Everyone thinks they can write a musical. Sometimes I get the impression that everyone has. In the course of a varied life I meet lots of interesting people, and after a while the dreaded confession emerges. I have heard “By the way, I’ve written this musical” from everyone from the stunt arranger for the James Bond films to the Minister of State for Northern Ireland. When we held a competition at the Buxton Opera House to find new musicals, we got 491 entries. These are not people who would write plays, or operas, or films. Why do they think that music theatre is somehow the easy option?
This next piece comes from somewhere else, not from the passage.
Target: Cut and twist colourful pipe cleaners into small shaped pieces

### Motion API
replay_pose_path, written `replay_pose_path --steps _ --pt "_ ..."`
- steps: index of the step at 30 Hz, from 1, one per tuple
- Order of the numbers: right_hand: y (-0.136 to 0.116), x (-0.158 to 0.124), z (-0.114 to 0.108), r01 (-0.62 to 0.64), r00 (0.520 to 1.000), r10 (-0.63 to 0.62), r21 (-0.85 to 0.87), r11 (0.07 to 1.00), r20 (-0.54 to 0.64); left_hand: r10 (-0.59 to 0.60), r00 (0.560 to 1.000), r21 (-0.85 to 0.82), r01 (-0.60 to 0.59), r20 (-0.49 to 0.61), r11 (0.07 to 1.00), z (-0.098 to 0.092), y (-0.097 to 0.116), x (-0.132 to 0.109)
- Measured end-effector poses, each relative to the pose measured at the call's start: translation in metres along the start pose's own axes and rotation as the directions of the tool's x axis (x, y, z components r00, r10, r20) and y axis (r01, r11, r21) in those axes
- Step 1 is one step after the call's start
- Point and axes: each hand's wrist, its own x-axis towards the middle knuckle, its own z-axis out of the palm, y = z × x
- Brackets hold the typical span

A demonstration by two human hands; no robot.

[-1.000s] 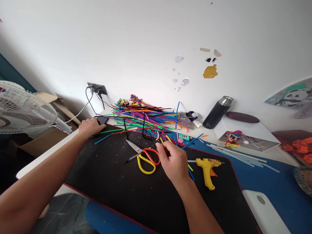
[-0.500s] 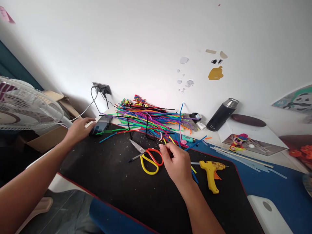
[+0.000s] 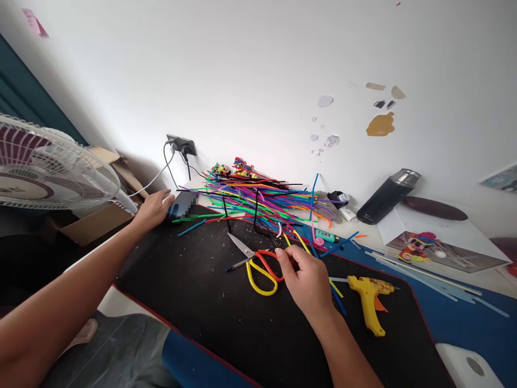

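Observation:
My left hand (image 3: 155,209) reaches to the left edge of a dark phone (image 3: 177,205), its fingers apart; whether they touch it I cannot tell. My right hand (image 3: 307,277) is closed in a pinch beside the red handle of the scissors (image 3: 262,269). What lies between its fingertips is too small to make out. The scissors rest on the black mat (image 3: 194,291), blades pointing up and left, across a pen (image 3: 236,265). Beyond them stand bent black pipe cleaners (image 3: 256,210), before a heap of coloured pipe cleaners (image 3: 278,199).
A yellow glue gun (image 3: 369,302) lies right of my right hand. Behind are a black thermos (image 3: 388,196), glue sticks (image 3: 436,280) and a small pipe-cleaner figure (image 3: 418,248). A fan (image 3: 52,172) stands at the left; a white device (image 3: 468,366) lies at the lower right.
The view has swung left, so everything sits further right in the picture. My left hand has come slightly nearer the phone. My right hand keeps its pinch beside the scissors.

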Motion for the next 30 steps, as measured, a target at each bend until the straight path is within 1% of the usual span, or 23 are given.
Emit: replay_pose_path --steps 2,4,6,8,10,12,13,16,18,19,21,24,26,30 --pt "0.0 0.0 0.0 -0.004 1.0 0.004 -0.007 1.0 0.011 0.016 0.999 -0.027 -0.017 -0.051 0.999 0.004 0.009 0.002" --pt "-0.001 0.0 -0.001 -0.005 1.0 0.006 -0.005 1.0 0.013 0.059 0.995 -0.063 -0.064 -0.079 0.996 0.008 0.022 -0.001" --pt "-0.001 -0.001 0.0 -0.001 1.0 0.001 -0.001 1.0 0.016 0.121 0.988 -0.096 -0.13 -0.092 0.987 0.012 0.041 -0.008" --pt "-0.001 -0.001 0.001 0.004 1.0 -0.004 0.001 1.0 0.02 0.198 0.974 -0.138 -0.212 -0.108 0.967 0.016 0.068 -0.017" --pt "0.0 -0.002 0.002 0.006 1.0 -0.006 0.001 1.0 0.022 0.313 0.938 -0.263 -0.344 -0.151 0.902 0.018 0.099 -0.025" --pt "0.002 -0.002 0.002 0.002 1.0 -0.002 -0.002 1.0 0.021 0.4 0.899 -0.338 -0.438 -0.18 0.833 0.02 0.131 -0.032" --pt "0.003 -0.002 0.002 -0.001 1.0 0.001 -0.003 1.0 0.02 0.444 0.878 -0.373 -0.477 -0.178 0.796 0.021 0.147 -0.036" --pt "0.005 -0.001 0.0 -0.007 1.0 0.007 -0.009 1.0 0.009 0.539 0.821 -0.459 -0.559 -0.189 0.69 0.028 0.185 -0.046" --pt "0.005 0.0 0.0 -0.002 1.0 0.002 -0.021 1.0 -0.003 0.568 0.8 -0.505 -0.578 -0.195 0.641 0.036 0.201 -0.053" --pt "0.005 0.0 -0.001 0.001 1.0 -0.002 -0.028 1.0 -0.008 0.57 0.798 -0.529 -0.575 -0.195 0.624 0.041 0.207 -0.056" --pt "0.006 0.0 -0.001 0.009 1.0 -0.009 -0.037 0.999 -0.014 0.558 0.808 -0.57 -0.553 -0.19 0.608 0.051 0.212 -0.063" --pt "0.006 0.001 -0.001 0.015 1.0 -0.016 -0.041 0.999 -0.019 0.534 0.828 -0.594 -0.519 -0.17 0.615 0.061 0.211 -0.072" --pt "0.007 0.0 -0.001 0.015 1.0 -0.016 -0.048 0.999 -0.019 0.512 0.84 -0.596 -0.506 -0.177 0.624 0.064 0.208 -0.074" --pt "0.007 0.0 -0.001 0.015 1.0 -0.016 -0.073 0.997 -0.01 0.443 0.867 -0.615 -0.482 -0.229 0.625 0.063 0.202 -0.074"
Well, one of the great spurs for artistic endeavour is the amount of rubbish about. Consumers pay good money, sit through the rubbish and cry “I could do better than that!” The other reason is that the musical exists in fairyland - a world of self-delusion, crazed smiles and happy endings “Somewhere Over the Rainbow” (lyrics by E Y “Yip” Harburg). And this fairyland is created by the great ineluctable truth that People In Real Life Burst Into Song. If it’s a nice day, people mutter “nice day” to each other. They don’t grab a chair, sit on it the wrong way round and sing “Oh what a beautiful morning!” (lyrics by Oscar Hammerstein II.).

Incidentally, why do people on stage sit on chairs the wrong way round? Have you ever seen anyone in real life, apart from Christine Keeler, sit on a chair facing backwards?

But we are not in real life. We are in the theatre. We are moved, we’re involved, we laugh and cry because there is music. But because there is music, we don’t believe a word of it. The suspension of disbelief is more volatile in music theatre than in any other form, and this suspension seems to survive the writing, the rehearsals and the previews. It is only on opening night that you find out whether the ugly duckling has turned into a swan or a turkey.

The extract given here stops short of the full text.